そんな折に開かれた友人との集まり、話題は老後資金へ。細かい金額こそ伏せたものの、佐藤さんは「投資で1,000万円以上増えた」「投資いいぞ!」とつい口にしました。
投資で資産を増やせることを知ることは大切。自慢というより「よい情報を共有する」という善意の気持ちでした。しかし、酔いもあって調子に乗っていたのは事実だと振り返ります。
それから数ヵ月後。友人の山本さんから思わぬ電話がかかってきたのです。
「お前の話なんて聞かなければ」
山本さんの声は震えていました。
「佐藤、大変なことになった」
話を聞くと、山本さんは佐藤さんの話をきっかけに投資に興味を持ったといいます。
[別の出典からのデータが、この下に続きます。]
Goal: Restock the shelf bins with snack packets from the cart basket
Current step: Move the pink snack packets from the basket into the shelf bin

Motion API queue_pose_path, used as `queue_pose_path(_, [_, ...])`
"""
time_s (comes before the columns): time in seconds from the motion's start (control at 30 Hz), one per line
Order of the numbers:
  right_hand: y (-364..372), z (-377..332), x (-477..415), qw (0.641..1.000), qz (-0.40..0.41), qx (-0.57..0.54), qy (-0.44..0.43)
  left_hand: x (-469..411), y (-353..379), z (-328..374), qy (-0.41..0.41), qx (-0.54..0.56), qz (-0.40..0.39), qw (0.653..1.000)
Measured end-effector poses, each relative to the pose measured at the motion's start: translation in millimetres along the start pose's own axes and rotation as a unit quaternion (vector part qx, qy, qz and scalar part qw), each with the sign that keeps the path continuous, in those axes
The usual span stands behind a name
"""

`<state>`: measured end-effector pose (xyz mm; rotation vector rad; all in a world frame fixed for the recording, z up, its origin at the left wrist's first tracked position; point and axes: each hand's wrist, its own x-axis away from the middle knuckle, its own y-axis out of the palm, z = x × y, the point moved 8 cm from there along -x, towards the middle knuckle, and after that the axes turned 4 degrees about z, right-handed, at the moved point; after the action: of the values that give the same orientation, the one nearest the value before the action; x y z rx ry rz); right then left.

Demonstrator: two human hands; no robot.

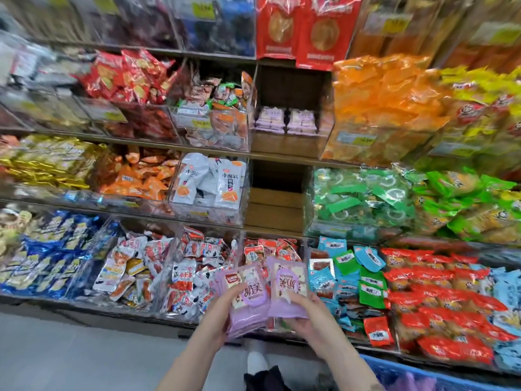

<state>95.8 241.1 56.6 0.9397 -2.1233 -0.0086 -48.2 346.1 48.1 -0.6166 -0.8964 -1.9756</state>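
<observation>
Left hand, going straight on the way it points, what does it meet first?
Probably the red-and-white packets just ahead, with the purple packets in the left hand touching first; depth unclear.

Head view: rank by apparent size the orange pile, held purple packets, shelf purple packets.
1. orange pile
2. held purple packets
3. shelf purple packets
The purple ones seem the same product; the held look bigger only by nearness.

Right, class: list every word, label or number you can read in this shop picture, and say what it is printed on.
"小面筋": on the white packets in a middle-shelf bin.
"奶美", roughly: on the purple packet in the left hand; the second purple packet, in the right hand, shows it upside down.
The yellow price tags and the blue and green packets: too blurred to read.
</observation>
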Motion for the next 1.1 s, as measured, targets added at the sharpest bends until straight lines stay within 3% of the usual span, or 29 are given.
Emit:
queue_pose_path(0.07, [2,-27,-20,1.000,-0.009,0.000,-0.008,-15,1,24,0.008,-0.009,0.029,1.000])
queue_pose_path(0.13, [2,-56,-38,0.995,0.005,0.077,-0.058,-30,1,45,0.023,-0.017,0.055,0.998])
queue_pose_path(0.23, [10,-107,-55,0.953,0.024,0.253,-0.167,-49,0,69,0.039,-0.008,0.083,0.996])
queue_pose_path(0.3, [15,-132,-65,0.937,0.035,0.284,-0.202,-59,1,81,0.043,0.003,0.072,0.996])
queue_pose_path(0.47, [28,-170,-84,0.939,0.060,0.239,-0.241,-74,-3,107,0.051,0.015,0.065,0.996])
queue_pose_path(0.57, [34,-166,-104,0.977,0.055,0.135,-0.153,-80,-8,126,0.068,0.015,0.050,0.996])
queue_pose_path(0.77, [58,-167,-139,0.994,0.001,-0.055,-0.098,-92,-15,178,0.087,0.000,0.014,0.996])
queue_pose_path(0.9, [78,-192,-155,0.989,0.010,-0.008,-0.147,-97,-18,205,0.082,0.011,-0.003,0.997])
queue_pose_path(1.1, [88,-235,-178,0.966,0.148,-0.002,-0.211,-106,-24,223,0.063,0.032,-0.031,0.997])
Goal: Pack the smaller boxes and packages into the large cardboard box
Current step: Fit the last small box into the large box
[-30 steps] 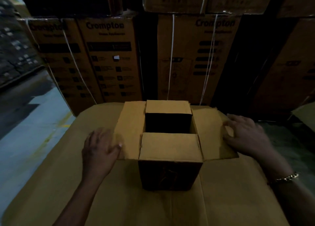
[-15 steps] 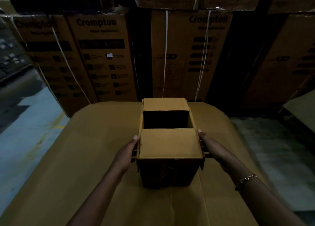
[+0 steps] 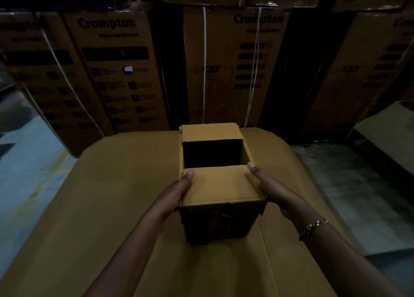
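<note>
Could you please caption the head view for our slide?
Left hand and right hand press the sides of a small brown cardboard box, its top half open.

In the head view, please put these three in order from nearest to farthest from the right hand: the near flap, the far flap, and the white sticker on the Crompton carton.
From the right hand:
1. Near flap, touching it, just left.
2. Far flap, beyond the dark opening.
3. White sticker, far back left.

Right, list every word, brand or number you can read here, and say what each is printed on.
"Crompton": stacked carton on the left.
"Crompton": strapped carton in the middle.
Smaller lines and icon rows on these cartons: too blurred to read.
Small open box between the hands: dark front marking, unreadable.
</note>
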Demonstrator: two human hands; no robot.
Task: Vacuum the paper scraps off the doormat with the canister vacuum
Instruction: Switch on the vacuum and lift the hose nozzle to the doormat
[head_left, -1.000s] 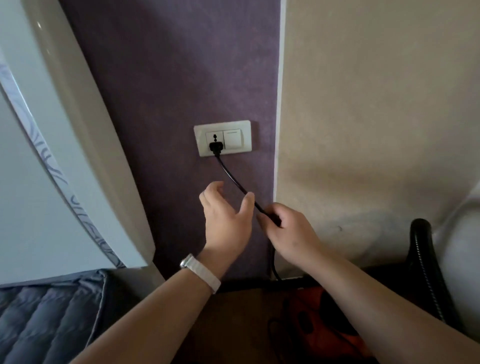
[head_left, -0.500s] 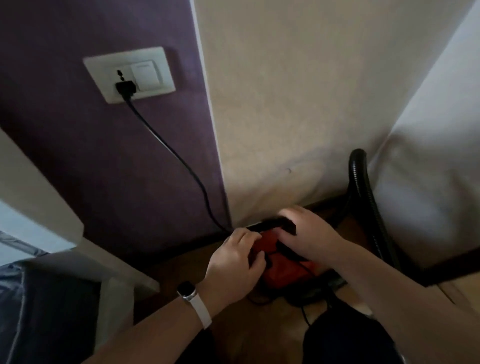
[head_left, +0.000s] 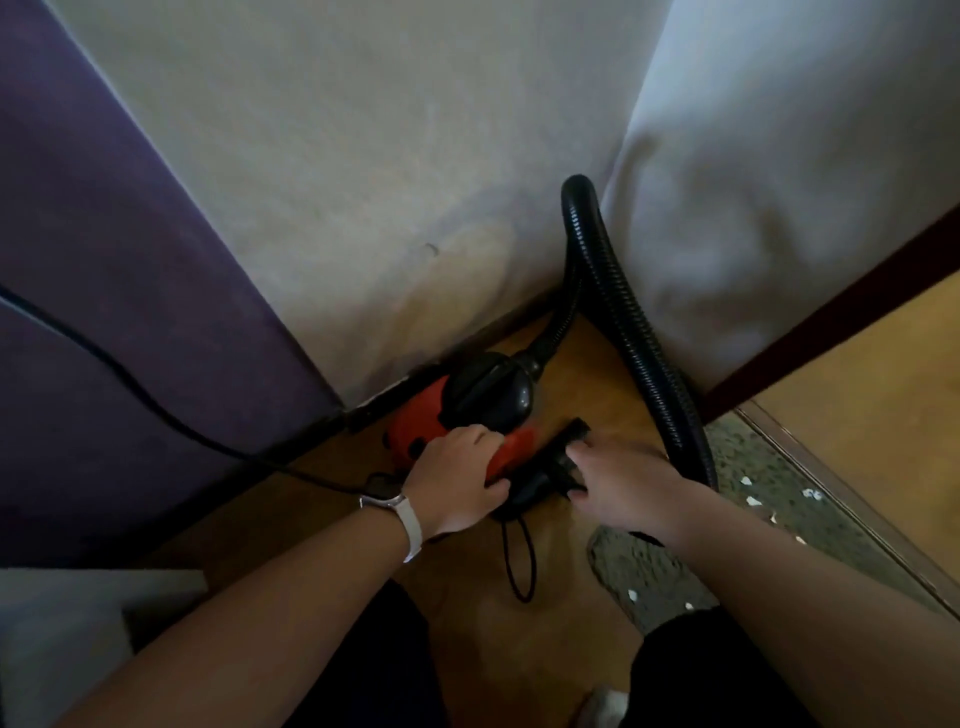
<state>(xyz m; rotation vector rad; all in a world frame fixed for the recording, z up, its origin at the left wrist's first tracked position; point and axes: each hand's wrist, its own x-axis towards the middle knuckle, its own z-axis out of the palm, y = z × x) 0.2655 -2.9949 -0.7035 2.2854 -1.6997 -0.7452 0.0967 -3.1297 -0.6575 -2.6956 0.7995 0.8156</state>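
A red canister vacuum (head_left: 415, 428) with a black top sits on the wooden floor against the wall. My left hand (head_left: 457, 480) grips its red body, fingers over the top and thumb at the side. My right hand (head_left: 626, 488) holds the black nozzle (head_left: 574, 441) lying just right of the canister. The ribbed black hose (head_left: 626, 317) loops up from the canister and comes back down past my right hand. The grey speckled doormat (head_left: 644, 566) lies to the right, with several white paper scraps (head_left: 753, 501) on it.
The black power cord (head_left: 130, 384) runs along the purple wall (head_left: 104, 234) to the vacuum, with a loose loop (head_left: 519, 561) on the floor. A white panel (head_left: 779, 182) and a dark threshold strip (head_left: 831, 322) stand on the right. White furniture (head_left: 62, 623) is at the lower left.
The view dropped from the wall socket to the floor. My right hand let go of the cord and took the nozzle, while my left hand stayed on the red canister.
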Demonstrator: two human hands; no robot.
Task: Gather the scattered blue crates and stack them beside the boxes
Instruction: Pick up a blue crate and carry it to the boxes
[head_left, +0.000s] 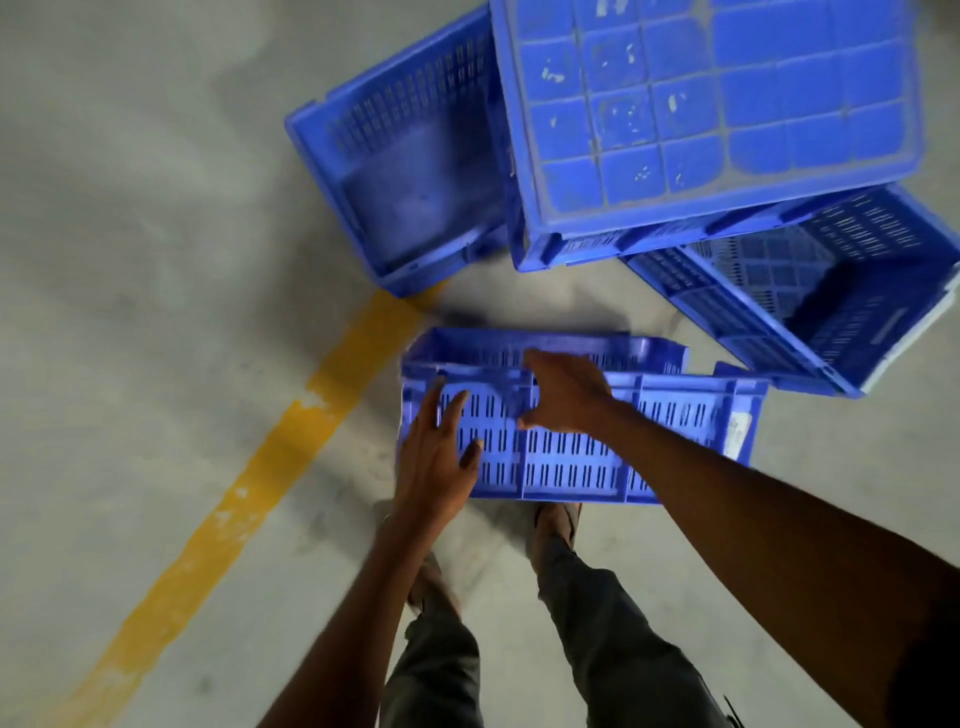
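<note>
A person stands over a blue slotted crate (571, 457) at the centre of the frame, seen from above, both bare hands on it. The left hand (439, 462) lies flat against the crate's near slotted wall at its left end, fingers spread and pressing rather than curled around anything. The right hand (566, 392) reaches over the top rim (675, 384) near the middle, fingers hooked over the edge and thumb against the outer wall, clasping the rim. The crate sits low just in front of the person's feet; whether it rests on the floor or is lifted cannot be told.

Three more blue crates crowd the upper right of the frame. One upturned crate (717, 114) shows its ribbed, dusty underside and lies across the other two. An open crate (405, 171) sits to its left, tilted, and another open crate (810, 291) lies at the right edge, tipped toward the camera.

A worn yellow floor line (234, 499) runs diagonally from lower left toward the centre over grey concrete floor (130, 234). Grey trousers (597, 623) fill the bottom of the frame.
</note>
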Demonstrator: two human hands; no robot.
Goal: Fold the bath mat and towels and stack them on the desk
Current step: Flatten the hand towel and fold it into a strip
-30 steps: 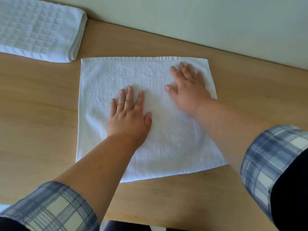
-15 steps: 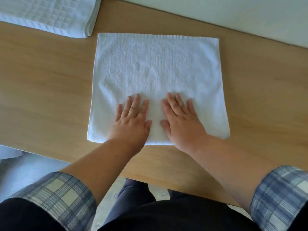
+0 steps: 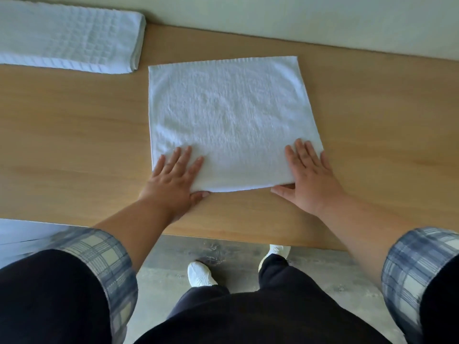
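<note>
A white towel [image 3: 228,115] lies flat on the wooden desk [image 3: 74,145], folded into a rough square. My left hand [image 3: 173,180] rests palm down on its near left corner, fingers spread. My right hand [image 3: 310,180] lies the same way on the near right corner. Both thumbs are on the desk, touching the towel's near edge. A folded white bath mat [image 3: 69,38] with a waffle pattern sits at the far left of the desk, apart from the towel.
A pale wall [image 3: 323,18] runs along the desk's far edge. White fabric [image 3: 22,234] shows below the desk's near edge at the left. Grey floor and my white shoes [image 3: 201,274] are visible under the near edge.
My hands have slid from the towel's far part down to its near edge, then apart to the two near corners. The view has tilted down, showing floor and shoes.
</note>
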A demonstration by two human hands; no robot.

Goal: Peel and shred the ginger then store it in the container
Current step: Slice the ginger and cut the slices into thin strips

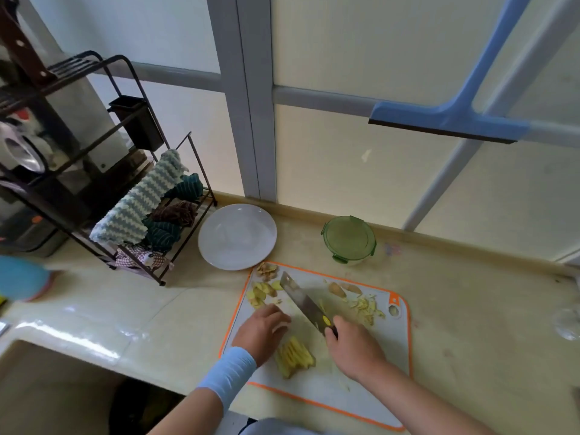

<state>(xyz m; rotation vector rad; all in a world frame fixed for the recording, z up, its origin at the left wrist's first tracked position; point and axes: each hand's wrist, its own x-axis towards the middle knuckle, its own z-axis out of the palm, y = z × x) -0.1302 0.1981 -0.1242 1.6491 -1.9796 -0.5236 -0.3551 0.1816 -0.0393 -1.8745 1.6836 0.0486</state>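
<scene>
On the white cutting board with an orange rim (370, 372), my right hand (353, 350) grips the handle of a cleaver (303, 301), whose blade points up and left. My left hand (262, 331) rests palm down on the board beside the blade, fingers curled; whether it holds ginger is hidden. A row of cut ginger sticks (295, 356) lies just below it. Ginger slices (262, 293) sit at the board's upper left, peel scraps (266, 270) above them. Shredded ginger (365, 307) and two ginger chunks (343, 289) lie at the right. The green-lidded container (349, 238) stands closed behind the board.
A white plate (237, 237) lies left of the container. A black wire rack (135, 196) hung with cloths stands on the counter at the left. A sink (47, 387) opens at the lower left. A blue squeegee (448, 120) hangs on the window.
</scene>
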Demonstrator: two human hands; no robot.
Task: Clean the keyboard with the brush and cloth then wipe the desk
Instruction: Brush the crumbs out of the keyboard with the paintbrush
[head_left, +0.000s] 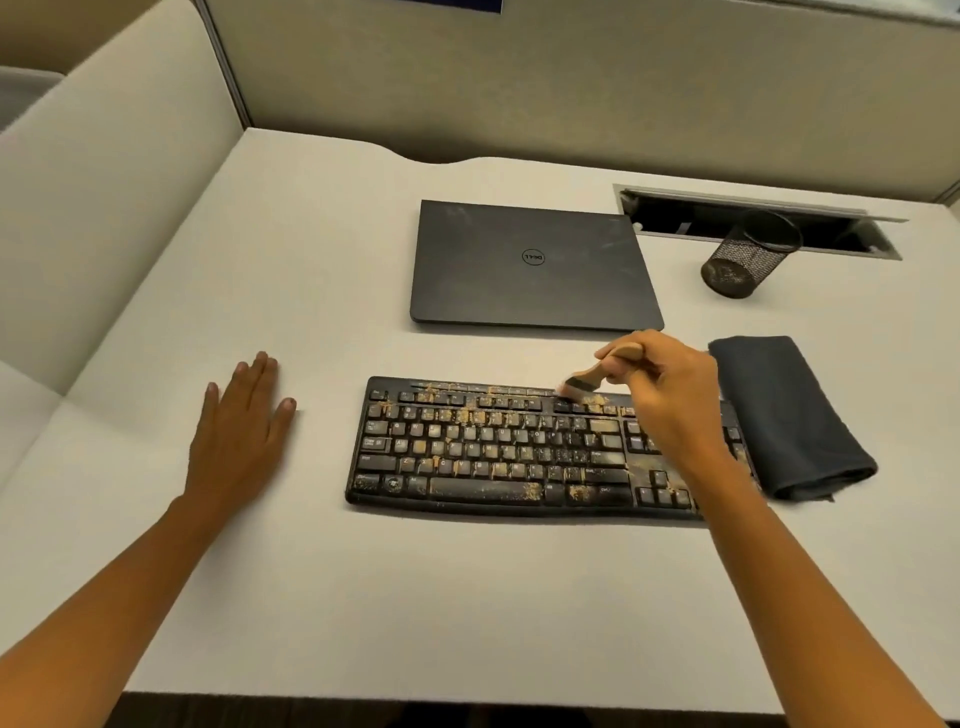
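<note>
A black keyboard (493, 447) lies on the white desk (415, 597), its keys strewn with tan crumbs and dust. My right hand (665, 387) grips a small wooden-handled brush (587, 376), whose bristles touch the keyboard's top row right of centre. My forearm hides part of the number pad. A folded dark cloth (784, 415) lies just right of the keyboard. My left hand (241, 431) rests flat on the desk, fingers straight, well left of the keyboard.
A closed black laptop (530, 265) lies behind the keyboard. A black mesh pen cup (743, 260) stands at the back right, before an open cable slot (753, 218) in the desk. Beige partition walls enclose the desk at the left and back.
</note>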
自己資金は約800万円でしたが、「もっと早く、もっと増やしたい」と焦り、信用取引で2倍レバレッジをかけ、雑誌やネットで知った半導体関連や成長株に大胆に集中投資しました。
ところが、株価は約30%下落。評価損は約480万円に膨らみ、信用取引の仕組みにより一部強制決済も発生。結果として元本の約60%を失い、手元に残った現金は約320万円に。
山本さんは「この損を取り戻さなければ」と、残った資金をさらに高リスク運用に回しました。しかし、選んだ株は下落し続け、最終的には元本をすべて失い、手元に残った資金はほぼゼロになってしまいました。
「お前の話を聞いて、もっと早く儲けたいと思ってしまったんだ。なけなしの老後資金を突っ込んだのに。お前の話さえ聞かなきゃ。投資なんて始めなければな……」
それは独り言のような呟き。逆恨みのようなものです。しかし、その言葉は佐藤さんの耳にこびりつきました。